A collection of the top Upstate headlines for the week of July 6, 2016
Feed and Seed project fills in missing link of local food system
The food hub project has been three years in the making, and when it officially opens for business in April 2017, it will create a better, more fluid food system throughout Greenville County and the Upstate. The food hub will allow local farmers a more efficient way to sell their crops, and make it easier for large scale consumers like restaurants and schools, as well as individuals, to purchase these products at a fair price.

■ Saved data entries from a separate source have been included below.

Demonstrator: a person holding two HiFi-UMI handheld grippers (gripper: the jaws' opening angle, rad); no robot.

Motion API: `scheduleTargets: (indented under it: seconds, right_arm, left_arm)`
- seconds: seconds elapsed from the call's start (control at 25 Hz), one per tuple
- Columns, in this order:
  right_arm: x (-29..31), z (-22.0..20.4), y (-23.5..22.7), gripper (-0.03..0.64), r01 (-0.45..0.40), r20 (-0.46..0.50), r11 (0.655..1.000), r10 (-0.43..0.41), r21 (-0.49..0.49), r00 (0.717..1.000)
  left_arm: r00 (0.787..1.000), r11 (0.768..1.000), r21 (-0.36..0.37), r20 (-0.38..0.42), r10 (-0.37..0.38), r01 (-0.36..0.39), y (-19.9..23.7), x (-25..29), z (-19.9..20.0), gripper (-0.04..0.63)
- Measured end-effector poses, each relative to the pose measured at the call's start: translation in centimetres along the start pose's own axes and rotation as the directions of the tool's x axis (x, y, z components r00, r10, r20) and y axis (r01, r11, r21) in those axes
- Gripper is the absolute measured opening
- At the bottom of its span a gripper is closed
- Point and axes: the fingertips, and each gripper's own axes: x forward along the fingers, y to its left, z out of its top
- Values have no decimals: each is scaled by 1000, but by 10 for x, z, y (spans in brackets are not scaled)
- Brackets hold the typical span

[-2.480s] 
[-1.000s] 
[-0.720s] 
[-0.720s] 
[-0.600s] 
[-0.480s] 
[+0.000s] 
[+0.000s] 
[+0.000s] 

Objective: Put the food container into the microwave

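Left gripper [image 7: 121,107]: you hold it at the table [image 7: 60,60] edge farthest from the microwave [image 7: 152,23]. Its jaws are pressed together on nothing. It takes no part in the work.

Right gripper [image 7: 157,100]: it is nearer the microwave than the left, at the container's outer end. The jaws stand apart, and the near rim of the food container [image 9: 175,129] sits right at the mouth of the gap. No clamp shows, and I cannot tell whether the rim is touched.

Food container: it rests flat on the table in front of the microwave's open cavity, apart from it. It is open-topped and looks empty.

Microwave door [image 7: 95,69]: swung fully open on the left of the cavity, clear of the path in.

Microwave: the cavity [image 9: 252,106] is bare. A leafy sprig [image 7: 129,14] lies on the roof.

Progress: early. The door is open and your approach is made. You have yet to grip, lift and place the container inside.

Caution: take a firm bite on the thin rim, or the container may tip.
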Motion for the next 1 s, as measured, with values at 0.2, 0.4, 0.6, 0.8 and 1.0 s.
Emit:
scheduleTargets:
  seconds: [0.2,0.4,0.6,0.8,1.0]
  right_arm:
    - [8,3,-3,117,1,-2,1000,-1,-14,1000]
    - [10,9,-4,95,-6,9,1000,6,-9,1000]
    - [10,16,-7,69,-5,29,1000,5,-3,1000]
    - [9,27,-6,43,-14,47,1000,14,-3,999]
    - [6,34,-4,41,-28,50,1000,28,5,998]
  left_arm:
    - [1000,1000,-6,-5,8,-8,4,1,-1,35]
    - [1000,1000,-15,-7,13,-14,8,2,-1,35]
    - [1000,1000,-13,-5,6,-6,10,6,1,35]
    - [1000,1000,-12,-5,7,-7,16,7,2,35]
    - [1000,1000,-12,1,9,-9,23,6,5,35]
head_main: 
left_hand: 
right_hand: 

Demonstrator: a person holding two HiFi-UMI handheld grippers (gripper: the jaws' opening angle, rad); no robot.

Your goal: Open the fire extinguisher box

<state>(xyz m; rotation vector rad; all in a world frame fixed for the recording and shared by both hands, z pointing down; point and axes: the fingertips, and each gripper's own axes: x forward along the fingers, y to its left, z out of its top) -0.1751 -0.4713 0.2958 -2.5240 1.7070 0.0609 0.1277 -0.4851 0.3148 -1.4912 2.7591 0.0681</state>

BMW reports decrease in U.S. Sales for June
Sales of two BMW models produced in Spartanburg County — the X3 and X4 — increased in June but weren’t enough to keep the German automaker’s U.S. business from sliding almost 14 percent. BMW of North America reported July 1 it sold 33,769 vehicles last month, compared with 38,350 last June.
Tenants lining up for Hampton Station
Work is ongoing in Greenville’s west side Water Tower District as tenants continue to line up for a place at Hampton Station. The 100,000-square-foot former cotton warehouse on Hampton Avenue, down the street from Swamp Rabbit Cafe and Grocery, is already home to Lions Roar CrossFit and Invert Skate Shop.
Hub City scoops opens in Spartanburg
A new ice cream shop opened July 1 in downtown Spartanburg. Hub City Scoops, owned by Kathy and Mike Silverman, is in the Bijou Market building beside Archived Clothing at 147 E. Main St. The store features 28 flavors of premium ice cream from the Chocolate Shoppe based in Madison, Wis.
Drought creeping up on Upstate
Ole Man Drought appears to be raising his ugly head over the Upstate again. The South Carolina Drought Response Committee is scheduled to meet July 8, and State Climatologist Hope Mizzell said it’s likely that several Upstate counties will be declared in the first stage of drought.
Pickens, Oconee, and Anderson counties are among the hardest hit.